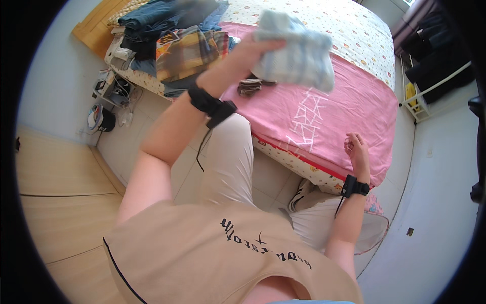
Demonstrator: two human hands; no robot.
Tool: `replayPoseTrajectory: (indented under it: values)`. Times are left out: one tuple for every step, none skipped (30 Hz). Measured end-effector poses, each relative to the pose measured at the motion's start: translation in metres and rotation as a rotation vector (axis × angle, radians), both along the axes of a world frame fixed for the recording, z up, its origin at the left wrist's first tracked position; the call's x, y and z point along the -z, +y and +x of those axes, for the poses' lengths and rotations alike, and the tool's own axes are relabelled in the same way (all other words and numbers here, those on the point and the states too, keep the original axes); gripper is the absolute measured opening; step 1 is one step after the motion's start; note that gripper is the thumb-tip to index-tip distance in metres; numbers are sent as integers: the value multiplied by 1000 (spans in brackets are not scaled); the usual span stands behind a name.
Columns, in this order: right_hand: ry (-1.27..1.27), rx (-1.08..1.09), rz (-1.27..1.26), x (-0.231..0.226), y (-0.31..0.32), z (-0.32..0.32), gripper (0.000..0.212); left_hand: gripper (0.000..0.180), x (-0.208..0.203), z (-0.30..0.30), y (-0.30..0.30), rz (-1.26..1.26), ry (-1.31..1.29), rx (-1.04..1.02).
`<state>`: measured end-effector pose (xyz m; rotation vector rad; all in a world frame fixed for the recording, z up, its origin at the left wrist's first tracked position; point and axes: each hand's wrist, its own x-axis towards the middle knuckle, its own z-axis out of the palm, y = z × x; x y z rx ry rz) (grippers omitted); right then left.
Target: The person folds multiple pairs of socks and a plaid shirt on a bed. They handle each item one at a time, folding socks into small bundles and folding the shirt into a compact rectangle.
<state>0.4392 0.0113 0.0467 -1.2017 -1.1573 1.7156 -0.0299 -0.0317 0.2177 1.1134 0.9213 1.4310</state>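
Observation:
My left hand (253, 50) is closed on the near left edge of a folded cloth (298, 53), white with pale blue checks and slightly blurred. The cloth is held up above the pink sheet (349, 101) on the bed. My right hand (357, 149) hovers over or rests by the right part of that sheet, with loosely curled fingers and nothing in them. Small rolled dark socks or similar items (249, 87) lie on the sheet below my left hand. Left of them are a folded plaid shirt (190, 53) and a stack of folded jeans (157, 20).
The bed (349, 25) has a white patterned cover and a wooden headboard (96, 25) at the left. A small rack with cables (119, 91) and a dark bin (101, 119) stand beside it. Dark clothes (438, 55) hang on a white rack at the right. Wooden cabinets (61, 172) stand at the lower left.

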Motion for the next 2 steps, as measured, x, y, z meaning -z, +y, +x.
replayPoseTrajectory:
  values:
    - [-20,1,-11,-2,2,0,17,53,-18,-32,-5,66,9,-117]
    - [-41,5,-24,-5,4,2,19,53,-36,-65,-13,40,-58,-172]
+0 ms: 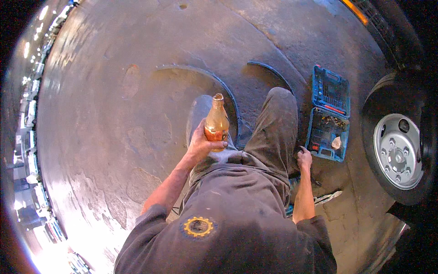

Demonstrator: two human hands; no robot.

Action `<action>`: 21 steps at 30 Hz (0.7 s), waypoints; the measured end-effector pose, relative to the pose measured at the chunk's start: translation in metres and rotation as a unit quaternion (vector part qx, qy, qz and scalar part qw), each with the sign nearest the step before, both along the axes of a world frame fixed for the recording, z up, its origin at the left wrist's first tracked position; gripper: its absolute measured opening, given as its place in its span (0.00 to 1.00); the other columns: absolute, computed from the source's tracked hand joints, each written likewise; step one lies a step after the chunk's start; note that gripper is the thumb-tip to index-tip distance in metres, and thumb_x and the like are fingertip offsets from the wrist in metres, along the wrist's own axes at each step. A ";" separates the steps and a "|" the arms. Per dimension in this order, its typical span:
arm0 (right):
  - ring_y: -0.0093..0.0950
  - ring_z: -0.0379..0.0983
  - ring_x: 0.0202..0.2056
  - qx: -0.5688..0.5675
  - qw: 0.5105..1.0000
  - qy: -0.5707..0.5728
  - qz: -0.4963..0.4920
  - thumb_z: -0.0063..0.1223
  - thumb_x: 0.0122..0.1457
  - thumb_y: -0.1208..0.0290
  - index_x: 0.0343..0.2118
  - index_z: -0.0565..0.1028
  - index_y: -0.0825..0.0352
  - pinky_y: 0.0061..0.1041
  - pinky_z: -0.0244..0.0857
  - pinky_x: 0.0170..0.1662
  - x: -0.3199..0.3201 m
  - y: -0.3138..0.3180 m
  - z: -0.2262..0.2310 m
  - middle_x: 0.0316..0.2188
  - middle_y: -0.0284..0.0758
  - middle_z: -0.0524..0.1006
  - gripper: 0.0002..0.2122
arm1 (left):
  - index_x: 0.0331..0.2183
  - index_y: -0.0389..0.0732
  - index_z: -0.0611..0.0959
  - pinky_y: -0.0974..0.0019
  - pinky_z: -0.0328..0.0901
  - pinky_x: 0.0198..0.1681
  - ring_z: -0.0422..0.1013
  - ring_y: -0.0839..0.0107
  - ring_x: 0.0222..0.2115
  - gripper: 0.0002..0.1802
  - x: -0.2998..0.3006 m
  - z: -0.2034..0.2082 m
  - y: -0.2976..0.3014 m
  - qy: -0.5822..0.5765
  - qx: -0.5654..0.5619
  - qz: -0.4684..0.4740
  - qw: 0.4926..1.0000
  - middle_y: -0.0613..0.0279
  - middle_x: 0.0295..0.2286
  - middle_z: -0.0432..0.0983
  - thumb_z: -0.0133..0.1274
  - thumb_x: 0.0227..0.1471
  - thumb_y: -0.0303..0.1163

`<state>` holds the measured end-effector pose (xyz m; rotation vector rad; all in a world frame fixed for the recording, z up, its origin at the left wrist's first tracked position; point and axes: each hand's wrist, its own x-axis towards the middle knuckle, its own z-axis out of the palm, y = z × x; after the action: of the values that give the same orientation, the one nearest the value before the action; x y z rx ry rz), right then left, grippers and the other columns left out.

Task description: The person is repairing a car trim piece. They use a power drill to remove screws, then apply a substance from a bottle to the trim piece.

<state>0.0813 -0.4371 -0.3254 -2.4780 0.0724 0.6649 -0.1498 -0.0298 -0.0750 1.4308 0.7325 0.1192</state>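
Observation:
My left hand (203,142) is wrapped round the lower part of a dusty, amber-brown bottle (217,119) with an orange-red label. The bottle stands nearly upright over my left thigh, and no cap shows on its neck. Beside my right thigh, my right hand (304,159) is low with its fingers curled in. Whatever it may hold is hidden. Just past it on the floor lies an opened blue tool case (326,154). Rows of dark bits fill its far half, with a red piece; small loose metal parts and a pale lump (336,143) lie in the near half.
A vehicle wheel (398,151) with a silver rim stands at the right, beyond the case. Two curved bluish strips (223,84) lie on the stained concrete floor (105,114) ahead of my legs. A light-coloured long object (328,197) lies behind my right forearm.

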 end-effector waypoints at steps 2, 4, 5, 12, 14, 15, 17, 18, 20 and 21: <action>0.37 0.77 0.31 -0.088 0.985 -0.121 0.082 0.52 0.49 0.72 0.42 0.79 0.63 0.34 0.69 0.37 -0.005 0.014 0.043 0.32 0.40 0.80 0.15 | 0.52 0.36 0.67 0.65 0.62 0.54 0.69 0.69 0.46 0.45 -0.004 0.000 -0.003 0.004 0.000 -0.002 1.000 0.61 0.44 0.73 0.71 0.30 0.27; 0.39 0.77 0.34 -0.113 0.979 -0.150 0.076 0.57 0.47 0.71 0.41 0.80 0.62 0.35 0.68 0.39 0.001 0.010 0.066 0.35 0.42 0.80 0.15 | 0.52 0.37 0.68 0.65 0.61 0.55 0.69 0.69 0.46 0.45 -0.002 -0.001 -0.009 -0.014 -0.013 -0.007 1.000 0.61 0.44 0.73 0.71 0.30 0.26; 0.38 0.77 0.34 -0.103 0.980 -0.152 0.074 0.57 0.46 0.72 0.41 0.80 0.62 0.34 0.68 0.39 0.002 0.003 0.065 0.35 0.42 0.80 0.16 | 0.52 0.37 0.68 0.65 0.61 0.55 0.69 0.69 0.46 0.45 -0.001 -0.001 -0.013 -0.013 -0.011 -0.010 1.000 0.61 0.44 0.73 0.71 0.30 0.26; 0.37 0.77 0.34 -0.002 0.995 -0.076 0.058 0.63 0.44 0.71 0.46 0.76 0.59 0.33 0.69 0.38 0.004 -0.020 0.033 0.34 0.41 0.79 0.22 | 0.52 0.37 0.68 0.66 0.61 0.54 0.69 0.70 0.46 0.45 0.018 0.007 -0.009 -0.039 0.020 -0.020 0.999 0.61 0.43 0.73 0.71 0.29 0.26; 0.37 0.77 0.34 -0.023 0.994 -0.088 0.065 0.64 0.46 0.69 0.48 0.75 0.56 0.35 0.70 0.39 0.004 -0.032 0.027 0.36 0.42 0.79 0.22 | 0.52 0.37 0.69 0.65 0.63 0.52 0.69 0.71 0.45 0.45 0.033 0.009 0.000 -0.072 0.076 -0.037 0.994 0.61 0.42 0.74 0.71 0.30 0.27; 0.38 0.77 0.34 -0.054 0.985 -0.130 0.096 0.63 0.48 0.69 0.50 0.74 0.55 0.35 0.69 0.39 0.006 -0.043 0.022 0.36 0.42 0.79 0.23 | 0.52 0.37 0.69 0.65 0.63 0.52 0.69 0.71 0.45 0.44 0.041 0.008 0.008 -0.090 0.087 -0.047 0.991 0.61 0.42 0.74 0.71 0.30 0.27; 0.38 0.77 0.35 -0.035 0.967 -0.200 0.157 0.62 0.49 0.68 0.50 0.74 0.55 0.35 0.69 0.40 0.002 -0.007 0.078 0.37 0.42 0.79 0.22 | 0.52 0.37 0.69 0.64 0.64 0.52 0.69 0.70 0.45 0.44 0.044 0.004 0.033 -0.102 0.127 -0.049 0.985 0.61 0.42 0.73 0.71 0.31 0.28; 0.38 0.77 0.36 0.011 0.949 -0.271 0.159 0.61 0.51 0.65 0.51 0.74 0.57 0.34 0.69 0.41 0.011 -0.002 0.089 0.36 0.42 0.79 0.22 | 0.51 0.38 0.70 0.64 0.67 0.48 0.70 0.71 0.43 0.41 0.049 -0.011 0.047 -0.091 0.081 -0.044 0.992 0.62 0.41 0.74 0.71 0.33 0.27; 0.39 0.77 0.35 0.004 0.952 -0.261 0.162 0.60 0.52 0.63 0.50 0.73 0.63 0.34 0.70 0.41 0.032 0.037 0.125 0.35 0.40 0.80 0.22 | 0.49 0.38 0.71 0.65 0.70 0.44 0.71 0.72 0.40 0.38 0.064 0.005 0.062 -0.058 -0.036 -0.005 0.998 0.63 0.41 0.74 0.69 0.34 0.25; 0.38 0.76 0.33 0.134 0.958 -0.222 0.120 0.60 0.52 0.63 0.50 0.73 0.66 0.34 0.70 0.39 0.056 0.023 0.099 0.35 0.39 0.80 0.23 | 0.48 0.38 0.71 0.65 0.71 0.42 0.72 0.73 0.40 0.37 0.076 0.009 0.063 -0.080 0.037 -0.035 0.995 0.63 0.40 0.74 0.69 0.34 0.24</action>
<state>0.1373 -0.4145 -0.2266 -2.3268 -0.4641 0.1801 -0.0733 0.0335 -0.0656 1.4979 0.5504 0.2057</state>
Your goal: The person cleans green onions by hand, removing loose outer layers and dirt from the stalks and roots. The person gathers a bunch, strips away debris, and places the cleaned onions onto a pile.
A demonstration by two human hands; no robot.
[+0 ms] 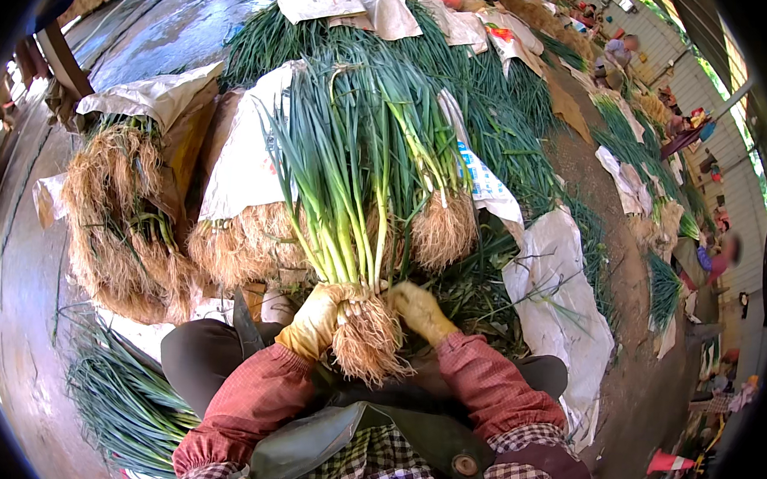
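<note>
In front of my lap stands a bunch of green onions (337,202), leaves pointing away and tangled brown roots (368,344) hanging toward me. My left hand (311,321), in a yellowish glove, is closed around the white stalk bases just above the roots. On the other side, my gloved right hand (425,314) has curled fingers against the stalk bases; what they pinch is hidden. Just beyond it, another bunch of green onions (443,230) lies with its roots toward me.
Rooted bunches (113,205) lie at the left under a sack (151,94). Loose green onions (128,399) are beside my left knee. A large green onion heap (504,141) spreads ahead, partly covered by sacks. A white sack (563,312) lies at the right. Other people (622,50) sit farther right.
</note>
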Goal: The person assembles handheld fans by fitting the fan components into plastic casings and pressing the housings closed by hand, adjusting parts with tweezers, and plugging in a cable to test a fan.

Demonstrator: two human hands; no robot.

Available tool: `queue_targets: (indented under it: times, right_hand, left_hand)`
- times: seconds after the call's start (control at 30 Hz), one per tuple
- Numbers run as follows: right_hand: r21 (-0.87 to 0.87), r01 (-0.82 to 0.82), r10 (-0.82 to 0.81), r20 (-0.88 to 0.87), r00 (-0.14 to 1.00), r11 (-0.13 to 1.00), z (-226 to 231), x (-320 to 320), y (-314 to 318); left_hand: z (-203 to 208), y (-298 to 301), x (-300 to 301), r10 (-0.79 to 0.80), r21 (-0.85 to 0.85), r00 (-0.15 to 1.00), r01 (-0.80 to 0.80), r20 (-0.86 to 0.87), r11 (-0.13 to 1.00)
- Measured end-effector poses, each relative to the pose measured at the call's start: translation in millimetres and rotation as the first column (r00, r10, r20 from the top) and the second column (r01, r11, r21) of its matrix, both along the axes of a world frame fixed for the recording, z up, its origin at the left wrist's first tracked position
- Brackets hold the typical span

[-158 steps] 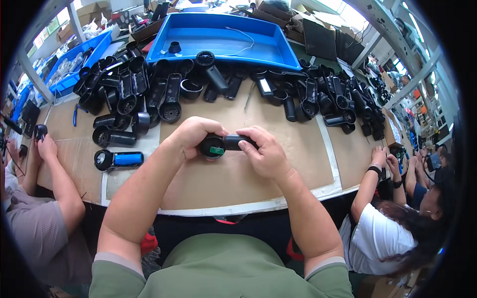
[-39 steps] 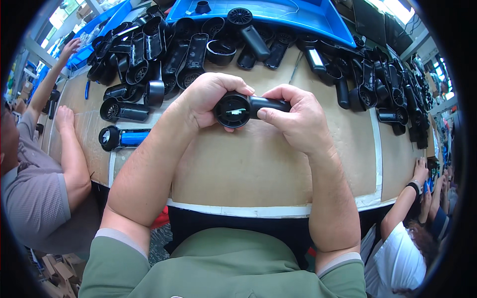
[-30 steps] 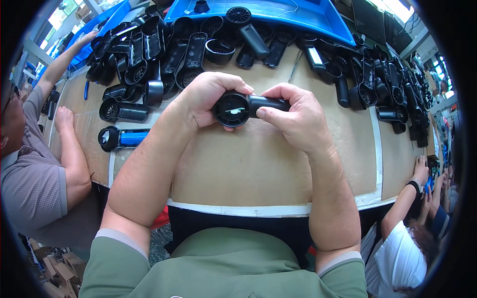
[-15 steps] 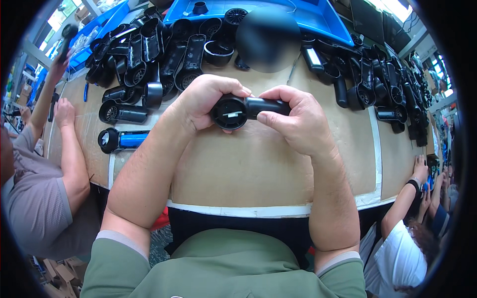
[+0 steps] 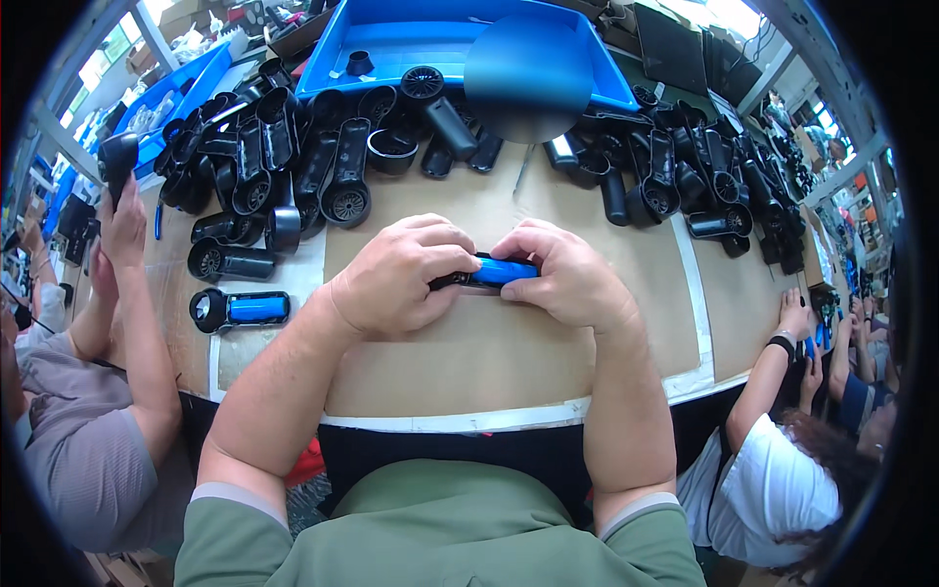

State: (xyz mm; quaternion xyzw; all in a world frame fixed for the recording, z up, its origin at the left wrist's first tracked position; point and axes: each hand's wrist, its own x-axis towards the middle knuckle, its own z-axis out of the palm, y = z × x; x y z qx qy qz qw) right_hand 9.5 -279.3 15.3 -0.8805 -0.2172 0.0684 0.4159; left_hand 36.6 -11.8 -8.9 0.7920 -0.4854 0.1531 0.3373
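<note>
Between both hands, low over the table, is a black fan housing (image 5: 448,282) with a blue battery (image 5: 503,271) lying lengthwise in its handle. My left hand (image 5: 403,272) closes round the head end at the left, covering most of it. At the handle end, my right hand (image 5: 569,270) pinches the housing, thumb on the near side and fingers on the far side. Left of my left forearm lies another open black housing (image 5: 209,311), also with a blue battery (image 5: 256,310) in its handle.
Black housing parts (image 5: 349,201) are heaped along the far left, with another heap (image 5: 653,196) at the far right. Behind them stands a blue tray (image 5: 391,49). A thin tool (image 5: 523,168) lies beyond my hands. At left, a co-worker's hand (image 5: 123,230) raises a black part; another co-worker's hand (image 5: 794,315) rests at right.
The housing has been turned over: its round head opening faced me before, and now the blue battery in the handle shows. Both hands are lower and regripped. The view has shifted somewhat.
</note>
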Motion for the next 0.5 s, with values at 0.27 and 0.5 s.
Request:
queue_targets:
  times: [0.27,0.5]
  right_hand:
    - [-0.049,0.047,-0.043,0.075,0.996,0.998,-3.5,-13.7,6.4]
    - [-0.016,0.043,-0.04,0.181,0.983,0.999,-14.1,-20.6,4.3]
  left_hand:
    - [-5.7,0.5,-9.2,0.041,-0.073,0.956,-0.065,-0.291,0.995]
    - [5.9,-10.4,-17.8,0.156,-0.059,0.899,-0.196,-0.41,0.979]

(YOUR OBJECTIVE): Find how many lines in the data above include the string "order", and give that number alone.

(TASK RESULT): 2